Après les élections municipales, les 1 252 intercommunalités françaises vont procéder à l'élection de leurs représentants. Ce moment représente un enjeu politique essentiel pour cette structure administrative, souvent méconnue mais dotée de pouvoirs considérables.
Ce scrutin, considéré comme le quatrième tour des élections municipales, a vu les citoyens se rendre aux urnes lors de deux dimanches consécutifs. La prochaine étape consistera à désigner les instances dirigeantes des diverses intercommunalités dans les semaines à venir.
Cette élection est d'une importance capitale. Les intercommunalités gèrent des compétences essentielles telles que la collecte des déchets, la gestion de l'eau, la planification des transports, et le développement économique. De plus, c'est à ce niveau que sont décidés des grands projets d'investissement, des équipements sportifs aux espaces culturels.
Une élection structuring pour un territoire
"Les communes et les intercommunalités doivent coopérer pour avancer ensemble," déclare Eric Kerrouche, politologue au Cevipof, soulignant l'importance de cette élection. "Les compétences des intercommunalités sont fondamentales, rendant ce scrutin crucial pour l'avenir des territoires," précise-t-il dans son ouvrage Le casse-tête démocratique : l'avenir des communes, coécrit avec Martial Foucault.
La France compte 1 252 intercommunalités sous la forme d'établissements publics de coopération intercommunale (EPCI). Ces structures se divisent principalement en quatre types : les communautés de communes (987), communautés d’agglomération (230), communautés urbaines (14) et métropoles (21), qui incluent des villes majeures comme Paris et Marseille.
Un équilibre politique à préserver
À Lyon, les élections ont déjà été conclues. Véronique Sarselli, maire Les Républicains de Sainte-Foy-lès-Lyon, a été élue présidente de la Métropole, succédant à un écologiste. Sa collaboration avec le maire de Lyon, Grégory Doucet, élu écologiste, soulève des questions sur la possibilité de mener à bien des politiques cohérentes. "Je privilégierai la coopération, tout en défendant les intérêts de la Métropole," a-t-elle déclaré.

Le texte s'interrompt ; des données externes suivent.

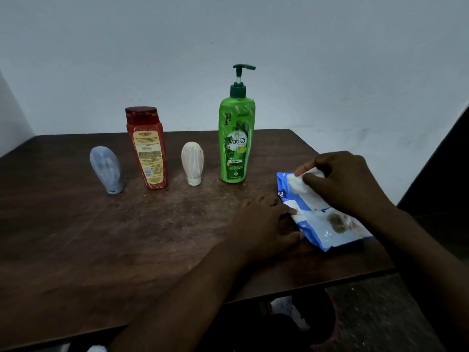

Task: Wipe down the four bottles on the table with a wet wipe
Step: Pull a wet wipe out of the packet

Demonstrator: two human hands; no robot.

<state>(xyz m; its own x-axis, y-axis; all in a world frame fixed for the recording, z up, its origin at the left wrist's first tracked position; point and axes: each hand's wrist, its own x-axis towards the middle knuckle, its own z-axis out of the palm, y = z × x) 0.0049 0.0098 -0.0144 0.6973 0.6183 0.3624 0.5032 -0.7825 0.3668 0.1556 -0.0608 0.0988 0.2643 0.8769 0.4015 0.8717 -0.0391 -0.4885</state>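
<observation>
Four bottles stand in a row on the dark wooden table (101, 237): a small grey-blue tube (106, 168) on its cap, a red shampoo bottle (148, 148), a small cream tube (192, 162) on its cap, and a tall green pump bottle (236, 138). To their right lies a blue and white wet wipe pack (322, 224). My right hand (342, 181) pinches a white wet wipe (297, 184) at the pack's far end. My left hand (264, 222) rests flat on the pack's left edge, fingers straight.
A pale wall rises right behind the table. The table's right and near edges are close to the pack. Below the near edge sits a dark round bin (312, 321) with white scraps inside.
</observation>
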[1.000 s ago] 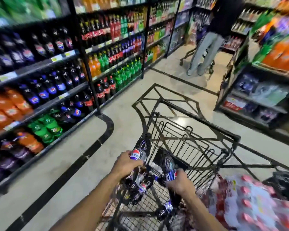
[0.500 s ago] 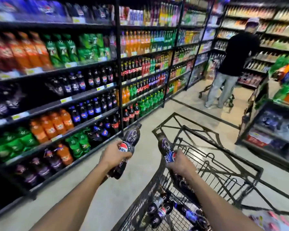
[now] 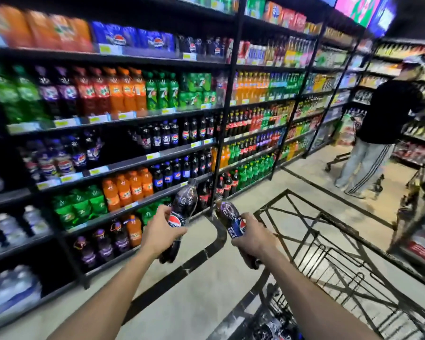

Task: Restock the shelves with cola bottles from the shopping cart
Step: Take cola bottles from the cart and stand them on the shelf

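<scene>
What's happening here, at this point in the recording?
A person is restocking a drinks aisle. The left hand grips one cola bottle, the right hand a second cola bottle. Both are held up between the shopping cart and the shelves; neither is shelved yet. Another person stands farther down the aisle.

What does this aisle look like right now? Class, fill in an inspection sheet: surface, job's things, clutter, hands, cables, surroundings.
Surface: pale tiled floor with dark inlaid lines.
Job's things: left cola bottle and right cola bottle, both in the air; more bottles, blurred, in the shopping cart; shelves at left stocked with drinks.
Clutter: nothing seen.
Hands: left hand grips the left cola bottle at its label; right hand grips the right cola bottle.
Cables: nothing seen.
Surroundings: another person stands at the far shelves beside a second cart.
</scene>
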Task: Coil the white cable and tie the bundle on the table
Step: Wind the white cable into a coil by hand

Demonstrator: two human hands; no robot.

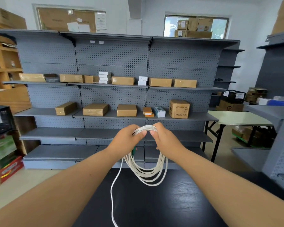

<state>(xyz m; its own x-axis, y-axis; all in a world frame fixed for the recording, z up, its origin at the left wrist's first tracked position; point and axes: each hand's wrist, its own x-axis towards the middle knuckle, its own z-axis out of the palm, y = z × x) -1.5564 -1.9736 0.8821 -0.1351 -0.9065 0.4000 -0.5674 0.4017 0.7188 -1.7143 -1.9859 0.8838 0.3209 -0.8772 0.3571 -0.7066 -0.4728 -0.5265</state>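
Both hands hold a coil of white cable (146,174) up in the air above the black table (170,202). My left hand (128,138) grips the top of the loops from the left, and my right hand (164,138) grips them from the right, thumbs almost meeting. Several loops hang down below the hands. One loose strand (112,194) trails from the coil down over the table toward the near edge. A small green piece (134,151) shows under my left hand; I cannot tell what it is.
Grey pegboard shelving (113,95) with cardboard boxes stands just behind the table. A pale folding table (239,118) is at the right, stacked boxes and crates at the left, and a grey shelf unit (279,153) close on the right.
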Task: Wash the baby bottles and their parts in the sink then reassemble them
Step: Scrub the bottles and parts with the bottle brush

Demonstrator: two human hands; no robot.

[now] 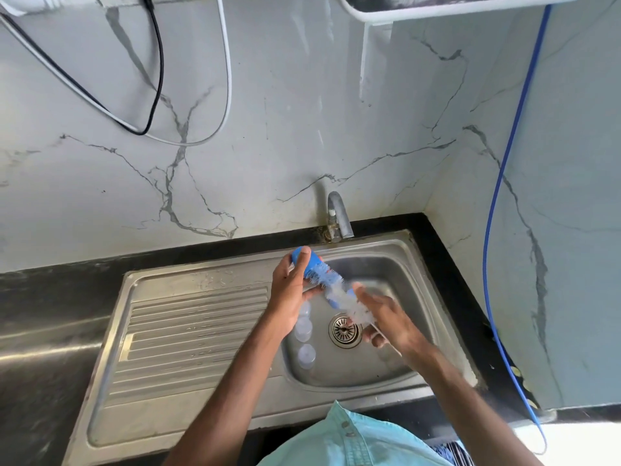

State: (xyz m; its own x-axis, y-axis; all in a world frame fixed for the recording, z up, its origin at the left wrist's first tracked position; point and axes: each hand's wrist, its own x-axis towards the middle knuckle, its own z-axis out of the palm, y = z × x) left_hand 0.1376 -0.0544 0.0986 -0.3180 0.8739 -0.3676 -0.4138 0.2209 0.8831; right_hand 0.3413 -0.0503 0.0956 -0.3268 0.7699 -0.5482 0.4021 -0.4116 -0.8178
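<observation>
Left hand (289, 284) is gripping the blue handle of the brush (321, 276), fingers curling round it, thumb lying on top; bristles are pointing down and right into the clear bottle (349, 306); right hand (386, 319) is motion-blurred, fingers probably wrapping over the bottle with the thumb beneath, grip not sharp enough to confirm; both hands are hovering over the sink (403, 264), bottle sitting just above the drain (344, 331); three clear caps (304, 327) are lying in a row on the basin floor, left of the drain, partly under the left wrist; tap (340, 215) is standing at the back rim; blue hose (497, 196) is hanging down the wall at right, well apart from the hands.
</observation>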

À Marseille, la métropole a vécu une cohabitation politique entre 2020 et 2026, ce qui a souvent entraîné des blocages dans la prise de décision, illustrant les défis d'une telle configuration. Un rapport récent de la chambre régionale des comptes a souligné des défauts de concertation dans des projets importants.
Vers une dynamique collaborative
Alors que les électeurs s'apprêtent à voter pour la présidence de la métropole de Marseille, les élus souhaitent éviter les tensions passées. Selon un membre de la majorité, "Tout le monde souhaite travailler ensemble pour le bien de la Métropole," une tendance que confirme le politologue Eric Kerrouche. Ce dernier évoque également une comparaison avec les méthodes de compromis observées au sein des institutions européennes.
Dans les zones rurales, comme l'indique Fanny Lacroix, maire de Châtel-en-Trièves, l'absence d'étiquettes politiques est souvent la norme : "On évite de faire de la politique dans notre intercommunalité. La coopération est essentielle," dit-elle. Toutefois, elle exprime des craintes quant à la politisation croissante des assemblées.
Une nouvelle dynamique politique
Avec le succès récent de La France insoumise (LFI) et du Rassemblement national (RN) aux municipales, leur influence au sein des intercommunalités est amenée à croître. Ludovic Pajot, maire RN de Bruay-la-Buissière, note que son équipe va considérablement augmenter sa représentation au sein de sa communauté d'agglomération. Il voit notamment ces instances comme des espaces privilégiés pour promouvoir leurs idées.
De son côté, Paul Vannier, député de LFI, évoque l'objectif d'établir un maximum de représentations pour défendre un programme de rupture à l'échelle locale. Une dynamique qui pourrait redessiner l'équilibre traditionnel entre la gauche et la droite au sein de ces instances.
Des enjeux démocratiques à considérer
Eric Kerrouche soutient que le manque de connaissance des élections intercommunales pose de réels problèmes démocratiques. "Les citoyens ont souvent l'impression que tout dépend du maire, alors que le poids des intercommunalités est déterminant," observe-t-il. En parallèle, le Premier ministre, Sébastien Lecornu, a promis d'associer les nouveaux maires à la préparation de la loi de décentralisation, abordant ainsi les défis qui guettent les intercommunalités.